Rue(lles) (2/5)

Jeanne Henriette Rath, tout pour l’art et pour Genève

L’artiste peintre, réputée de son temps, a financé en 1826 le musée qui porte son nom grâce aux fruits de son activité professionnelle. Ce qui fait d’elle bien plus qu’une héritière

Cette semaine, «Le Temps» vous emmène sur les traces de femmes illustres qui ont fait l'histoire de Genève sur le plan artistique, politique ou sportif puis sont tombées dans l'oubli. Alors que seules 7% des rues du canton sont féminines, elles mériteraient, un jour, d'avoir la leur.

Episode précédent:

Louise Boulaz, pionnière des cimes, aura sa rue à Genève

Sur la place de Neuve trône le Musée Rath. Les Genevois connaissent bien ce bâtiment néoclassique, véritable «temple des muses» qui abrite le temps d'une exposition les toiles de Gustave Courbet ou Ferdinand Hodler. Derrière le patronyme Rath, la plupart des visiteurs identifient le fils, Simon. Mais ignorent ses deux sœurs. Jeanne Henriette et Jeanne Françoise. Pour les plus connaisseurs, les sœurs Rath sont de généreuses héritières, qui ont légué la fortune de leur frère, général dans l’armée russe, à la ville de Genève pour édifier le musée en 1826. En réalité, c’est en grande partie grâce à des fonds propres, tirés de son activité de peintre, que Jeanne Henriette Rath finance la création de l'institution.

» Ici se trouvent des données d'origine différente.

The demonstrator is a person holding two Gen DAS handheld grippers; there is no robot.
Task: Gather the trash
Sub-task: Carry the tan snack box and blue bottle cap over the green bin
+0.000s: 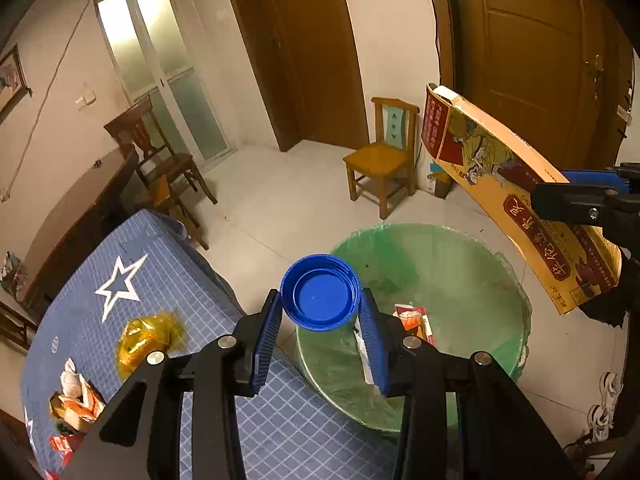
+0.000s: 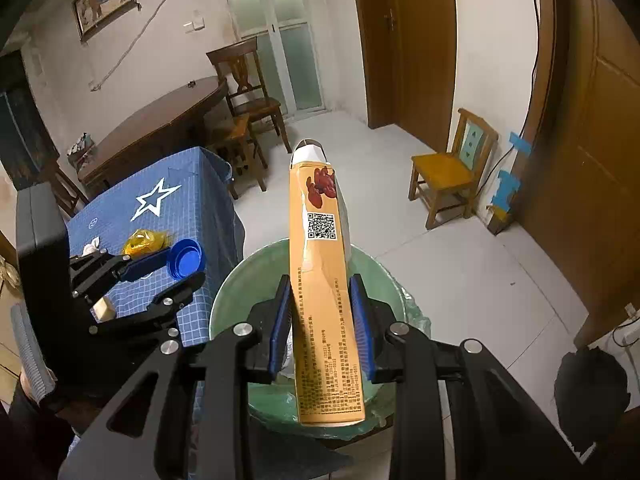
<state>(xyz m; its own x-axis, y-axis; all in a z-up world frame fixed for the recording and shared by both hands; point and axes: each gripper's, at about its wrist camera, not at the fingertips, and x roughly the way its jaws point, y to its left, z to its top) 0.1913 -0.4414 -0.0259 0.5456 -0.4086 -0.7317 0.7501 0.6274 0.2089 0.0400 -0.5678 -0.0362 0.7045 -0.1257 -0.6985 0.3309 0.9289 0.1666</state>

Quoi de plus normal pour une artiste que de léguer son nom à un musée? Son biographe et ami de l’époque, le premier syndic Jean-Jacques Rigaud, ne s’y trompe pas: «On ne peut parler de la fondation du Musée Rath sans s’occuper d’abord du beau talent et des travaux de l’une des fondatrices, à laquelle son amour pour les beaux-arts suggéra sans doute la pensée de leur élever un monument.» Dans son testament, Jeanne Henriette Rath précise elle aussi: «Je rappelle la véritable et seule destination de cet établissement consacré par mon intention et ma volonté aux beaux-arts, peinture et sculpture.»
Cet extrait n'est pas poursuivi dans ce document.